| WHAT TO PRODUCE |
Would you return the lines between the one holding "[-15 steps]" and the one holding "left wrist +", inclusive, and only those, exactly as they stand in the listing below?

| EXTRACTED DATA |
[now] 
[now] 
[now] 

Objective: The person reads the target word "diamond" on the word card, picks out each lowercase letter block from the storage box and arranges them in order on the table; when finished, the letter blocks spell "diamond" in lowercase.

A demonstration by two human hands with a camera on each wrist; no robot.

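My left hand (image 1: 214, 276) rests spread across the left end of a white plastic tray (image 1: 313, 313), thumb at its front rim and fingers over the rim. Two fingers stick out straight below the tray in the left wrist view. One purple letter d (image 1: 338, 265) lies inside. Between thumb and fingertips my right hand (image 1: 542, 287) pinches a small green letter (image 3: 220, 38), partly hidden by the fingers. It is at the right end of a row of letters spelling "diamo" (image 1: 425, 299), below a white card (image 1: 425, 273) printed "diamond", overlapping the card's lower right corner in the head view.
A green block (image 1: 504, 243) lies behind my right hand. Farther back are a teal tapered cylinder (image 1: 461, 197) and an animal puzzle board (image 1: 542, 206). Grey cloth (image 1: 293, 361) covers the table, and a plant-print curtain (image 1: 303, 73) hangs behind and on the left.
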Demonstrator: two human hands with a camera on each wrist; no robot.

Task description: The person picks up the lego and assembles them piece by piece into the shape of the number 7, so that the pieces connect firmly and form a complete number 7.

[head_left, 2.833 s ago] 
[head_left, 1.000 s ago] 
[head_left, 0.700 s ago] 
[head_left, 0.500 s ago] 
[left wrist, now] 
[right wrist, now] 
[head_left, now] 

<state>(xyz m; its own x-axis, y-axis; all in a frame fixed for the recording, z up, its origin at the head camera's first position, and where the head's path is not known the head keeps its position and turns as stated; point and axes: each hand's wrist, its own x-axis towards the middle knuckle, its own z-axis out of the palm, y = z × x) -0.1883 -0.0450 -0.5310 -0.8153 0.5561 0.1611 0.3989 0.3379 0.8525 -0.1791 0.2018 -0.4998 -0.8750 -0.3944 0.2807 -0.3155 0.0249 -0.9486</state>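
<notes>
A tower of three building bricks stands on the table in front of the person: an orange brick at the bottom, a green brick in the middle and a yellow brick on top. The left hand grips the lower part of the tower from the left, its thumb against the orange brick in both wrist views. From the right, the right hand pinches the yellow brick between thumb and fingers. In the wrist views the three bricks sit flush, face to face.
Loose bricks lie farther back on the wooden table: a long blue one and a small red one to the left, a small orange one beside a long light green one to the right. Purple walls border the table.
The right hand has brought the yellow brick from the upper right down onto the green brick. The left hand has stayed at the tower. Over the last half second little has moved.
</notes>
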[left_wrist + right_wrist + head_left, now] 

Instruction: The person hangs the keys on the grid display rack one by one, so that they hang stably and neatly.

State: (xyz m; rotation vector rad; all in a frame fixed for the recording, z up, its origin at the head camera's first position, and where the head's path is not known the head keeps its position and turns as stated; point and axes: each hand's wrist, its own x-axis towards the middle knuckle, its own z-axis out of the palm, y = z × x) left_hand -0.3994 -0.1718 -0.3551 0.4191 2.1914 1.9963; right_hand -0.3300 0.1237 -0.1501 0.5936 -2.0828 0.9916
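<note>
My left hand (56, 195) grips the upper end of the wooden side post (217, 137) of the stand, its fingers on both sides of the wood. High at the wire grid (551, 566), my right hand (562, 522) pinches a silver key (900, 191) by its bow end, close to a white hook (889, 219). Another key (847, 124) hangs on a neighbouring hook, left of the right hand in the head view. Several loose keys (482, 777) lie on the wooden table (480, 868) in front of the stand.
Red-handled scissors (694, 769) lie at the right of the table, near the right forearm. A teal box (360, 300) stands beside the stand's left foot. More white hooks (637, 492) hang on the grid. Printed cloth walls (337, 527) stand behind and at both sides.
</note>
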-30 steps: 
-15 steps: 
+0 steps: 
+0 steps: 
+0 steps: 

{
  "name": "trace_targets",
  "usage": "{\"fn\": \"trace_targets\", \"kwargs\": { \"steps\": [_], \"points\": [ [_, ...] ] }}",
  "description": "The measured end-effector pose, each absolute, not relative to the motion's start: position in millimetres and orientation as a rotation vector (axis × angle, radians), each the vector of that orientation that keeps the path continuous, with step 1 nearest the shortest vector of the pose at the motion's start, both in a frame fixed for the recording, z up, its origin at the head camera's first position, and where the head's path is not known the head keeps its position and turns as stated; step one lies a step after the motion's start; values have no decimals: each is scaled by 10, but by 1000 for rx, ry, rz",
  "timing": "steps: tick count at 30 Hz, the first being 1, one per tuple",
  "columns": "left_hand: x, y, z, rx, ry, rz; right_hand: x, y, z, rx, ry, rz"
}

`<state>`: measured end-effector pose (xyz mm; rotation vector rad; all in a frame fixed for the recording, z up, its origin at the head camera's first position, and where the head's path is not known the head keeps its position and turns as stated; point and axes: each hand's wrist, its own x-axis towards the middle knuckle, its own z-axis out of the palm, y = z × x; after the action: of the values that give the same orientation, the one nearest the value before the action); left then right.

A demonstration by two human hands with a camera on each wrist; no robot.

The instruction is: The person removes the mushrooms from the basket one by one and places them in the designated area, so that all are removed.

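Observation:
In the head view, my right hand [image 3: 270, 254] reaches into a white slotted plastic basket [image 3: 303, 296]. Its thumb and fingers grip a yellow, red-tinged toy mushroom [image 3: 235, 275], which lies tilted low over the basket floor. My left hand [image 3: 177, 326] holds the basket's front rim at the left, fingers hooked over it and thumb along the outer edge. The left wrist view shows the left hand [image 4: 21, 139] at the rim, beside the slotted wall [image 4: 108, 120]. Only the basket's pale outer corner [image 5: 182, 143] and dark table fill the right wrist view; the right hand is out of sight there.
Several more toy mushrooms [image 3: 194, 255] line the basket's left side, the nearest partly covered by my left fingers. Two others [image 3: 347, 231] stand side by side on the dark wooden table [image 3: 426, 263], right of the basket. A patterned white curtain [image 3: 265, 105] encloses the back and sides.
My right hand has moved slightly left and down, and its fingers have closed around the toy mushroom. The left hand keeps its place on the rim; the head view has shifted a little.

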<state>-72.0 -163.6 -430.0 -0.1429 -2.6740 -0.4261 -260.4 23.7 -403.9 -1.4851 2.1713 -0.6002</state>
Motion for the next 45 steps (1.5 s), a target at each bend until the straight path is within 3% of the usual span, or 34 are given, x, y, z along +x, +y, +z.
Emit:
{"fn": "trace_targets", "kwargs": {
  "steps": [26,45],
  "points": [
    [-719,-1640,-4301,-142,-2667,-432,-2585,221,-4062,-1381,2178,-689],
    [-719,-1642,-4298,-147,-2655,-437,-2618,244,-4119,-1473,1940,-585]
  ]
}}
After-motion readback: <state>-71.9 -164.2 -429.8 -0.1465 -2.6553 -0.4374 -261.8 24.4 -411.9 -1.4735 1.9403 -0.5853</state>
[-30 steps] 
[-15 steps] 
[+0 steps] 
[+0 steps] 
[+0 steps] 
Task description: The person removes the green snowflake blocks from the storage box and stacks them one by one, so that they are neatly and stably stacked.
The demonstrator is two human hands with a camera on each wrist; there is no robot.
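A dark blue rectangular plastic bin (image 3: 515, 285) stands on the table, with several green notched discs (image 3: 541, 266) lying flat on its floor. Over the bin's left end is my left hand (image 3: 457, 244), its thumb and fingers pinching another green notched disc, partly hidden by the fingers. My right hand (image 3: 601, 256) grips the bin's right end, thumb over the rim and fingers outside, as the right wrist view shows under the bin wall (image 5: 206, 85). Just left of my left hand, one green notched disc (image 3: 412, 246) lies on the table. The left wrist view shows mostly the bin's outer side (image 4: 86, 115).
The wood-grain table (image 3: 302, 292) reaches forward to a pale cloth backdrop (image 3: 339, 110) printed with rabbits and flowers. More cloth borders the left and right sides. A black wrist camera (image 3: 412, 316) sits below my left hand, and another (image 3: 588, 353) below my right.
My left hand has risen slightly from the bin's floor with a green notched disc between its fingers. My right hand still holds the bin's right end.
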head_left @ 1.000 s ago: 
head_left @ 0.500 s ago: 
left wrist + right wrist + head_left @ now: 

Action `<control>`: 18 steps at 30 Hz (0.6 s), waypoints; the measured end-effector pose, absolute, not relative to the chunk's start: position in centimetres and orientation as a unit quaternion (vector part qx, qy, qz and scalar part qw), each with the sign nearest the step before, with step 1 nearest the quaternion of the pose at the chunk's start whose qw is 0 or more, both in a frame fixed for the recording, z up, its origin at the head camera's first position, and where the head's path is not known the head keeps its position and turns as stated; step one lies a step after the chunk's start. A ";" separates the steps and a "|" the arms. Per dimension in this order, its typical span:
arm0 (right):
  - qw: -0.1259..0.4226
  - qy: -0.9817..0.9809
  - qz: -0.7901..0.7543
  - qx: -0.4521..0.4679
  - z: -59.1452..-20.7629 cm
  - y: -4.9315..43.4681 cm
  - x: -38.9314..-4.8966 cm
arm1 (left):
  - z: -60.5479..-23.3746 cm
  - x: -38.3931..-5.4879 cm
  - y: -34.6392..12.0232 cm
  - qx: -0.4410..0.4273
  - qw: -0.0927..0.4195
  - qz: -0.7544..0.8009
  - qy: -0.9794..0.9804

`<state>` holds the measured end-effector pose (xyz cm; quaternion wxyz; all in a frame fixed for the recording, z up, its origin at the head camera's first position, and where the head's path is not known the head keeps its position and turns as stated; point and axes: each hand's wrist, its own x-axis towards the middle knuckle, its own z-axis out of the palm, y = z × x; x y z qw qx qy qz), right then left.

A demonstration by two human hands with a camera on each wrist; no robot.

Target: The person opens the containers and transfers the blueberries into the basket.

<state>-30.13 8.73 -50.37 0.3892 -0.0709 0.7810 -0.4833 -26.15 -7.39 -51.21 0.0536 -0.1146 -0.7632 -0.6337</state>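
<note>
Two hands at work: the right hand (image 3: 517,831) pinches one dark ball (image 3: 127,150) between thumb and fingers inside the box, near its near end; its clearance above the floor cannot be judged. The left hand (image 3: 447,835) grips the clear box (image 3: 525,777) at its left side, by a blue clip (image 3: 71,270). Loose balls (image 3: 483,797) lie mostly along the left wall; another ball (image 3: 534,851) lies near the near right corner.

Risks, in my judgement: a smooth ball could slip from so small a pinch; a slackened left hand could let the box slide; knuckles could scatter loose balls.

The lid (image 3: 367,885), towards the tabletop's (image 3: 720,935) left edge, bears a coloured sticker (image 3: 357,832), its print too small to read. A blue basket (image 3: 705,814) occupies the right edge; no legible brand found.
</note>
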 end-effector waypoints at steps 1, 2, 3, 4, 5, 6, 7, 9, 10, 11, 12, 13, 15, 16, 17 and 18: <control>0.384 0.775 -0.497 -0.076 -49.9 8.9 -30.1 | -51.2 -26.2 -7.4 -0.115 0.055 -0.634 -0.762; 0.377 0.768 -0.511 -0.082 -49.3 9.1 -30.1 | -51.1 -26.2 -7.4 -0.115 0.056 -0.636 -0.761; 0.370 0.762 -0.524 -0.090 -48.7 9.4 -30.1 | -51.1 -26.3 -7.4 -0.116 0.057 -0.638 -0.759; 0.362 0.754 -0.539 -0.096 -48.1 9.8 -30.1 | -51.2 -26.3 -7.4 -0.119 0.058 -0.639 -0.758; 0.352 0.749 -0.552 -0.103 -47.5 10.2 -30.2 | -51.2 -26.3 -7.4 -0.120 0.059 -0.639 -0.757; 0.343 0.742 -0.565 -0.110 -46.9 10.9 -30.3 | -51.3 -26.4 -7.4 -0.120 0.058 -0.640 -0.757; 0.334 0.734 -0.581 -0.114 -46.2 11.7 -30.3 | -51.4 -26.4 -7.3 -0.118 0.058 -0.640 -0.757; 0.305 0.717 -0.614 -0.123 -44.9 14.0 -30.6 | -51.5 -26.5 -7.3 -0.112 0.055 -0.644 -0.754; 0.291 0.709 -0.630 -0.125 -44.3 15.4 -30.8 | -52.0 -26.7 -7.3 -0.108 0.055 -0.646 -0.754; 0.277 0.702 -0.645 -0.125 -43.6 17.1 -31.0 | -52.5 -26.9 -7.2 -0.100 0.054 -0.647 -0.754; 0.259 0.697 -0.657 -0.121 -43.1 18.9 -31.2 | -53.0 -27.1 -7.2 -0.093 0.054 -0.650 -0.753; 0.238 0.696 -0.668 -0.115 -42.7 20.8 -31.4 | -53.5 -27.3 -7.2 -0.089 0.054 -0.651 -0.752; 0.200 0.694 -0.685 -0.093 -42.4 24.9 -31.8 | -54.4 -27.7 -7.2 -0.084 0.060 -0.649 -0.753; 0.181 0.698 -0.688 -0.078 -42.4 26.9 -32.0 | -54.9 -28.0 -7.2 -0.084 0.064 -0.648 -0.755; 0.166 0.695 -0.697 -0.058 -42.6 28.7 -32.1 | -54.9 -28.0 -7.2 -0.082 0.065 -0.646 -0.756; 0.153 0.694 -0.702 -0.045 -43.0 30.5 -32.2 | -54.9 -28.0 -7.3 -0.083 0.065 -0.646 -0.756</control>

| RESULT |
[-15 steps] 
[+0 steps] 
[+0 steps] 
[+0 steps] 
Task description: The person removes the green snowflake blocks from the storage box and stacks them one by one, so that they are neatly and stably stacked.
The demonstrator is two human hands with a camera on each wrist; there is no robot.
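A dark blue rectangular plastic bin (image 3: 515, 285) stands on the table, with several green notched discs (image 3: 541, 266) lying flat on its floor. Over the bin's left end is my left hand (image 3: 457, 244), its thumb and fingers pinching another green notched disc, partly hidden by the fingers. My right hand (image 3: 601, 256) grips the bin's right end, thumb over the rim and fingers outside, as the right wrist view shows under the bin wall (image 5: 206, 85). Just left of my left hand, one green notched disc (image 3: 412, 246) lies on the table. The left wrist view shows mostly the bin's outer side (image 4: 86, 115).
The wood-grain table (image 3: 302, 292) reaches forward to a pale cloth backdrop (image 3: 339, 110) printed with rabbits and flowers. More cloth borders the left and right sides. A black wrist camera (image 3: 412, 316) sits below my left hand, and another (image 3: 588, 353) below my right.
My left hand has risen slightly from the bin's floor with a green notched disc between its fingers. My right hand still holds the bin's right end.
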head_left @ 1.000 s ago: 
head_left @ 0.500 s ago: 
left wrist + right wrist + head_left @ now: 

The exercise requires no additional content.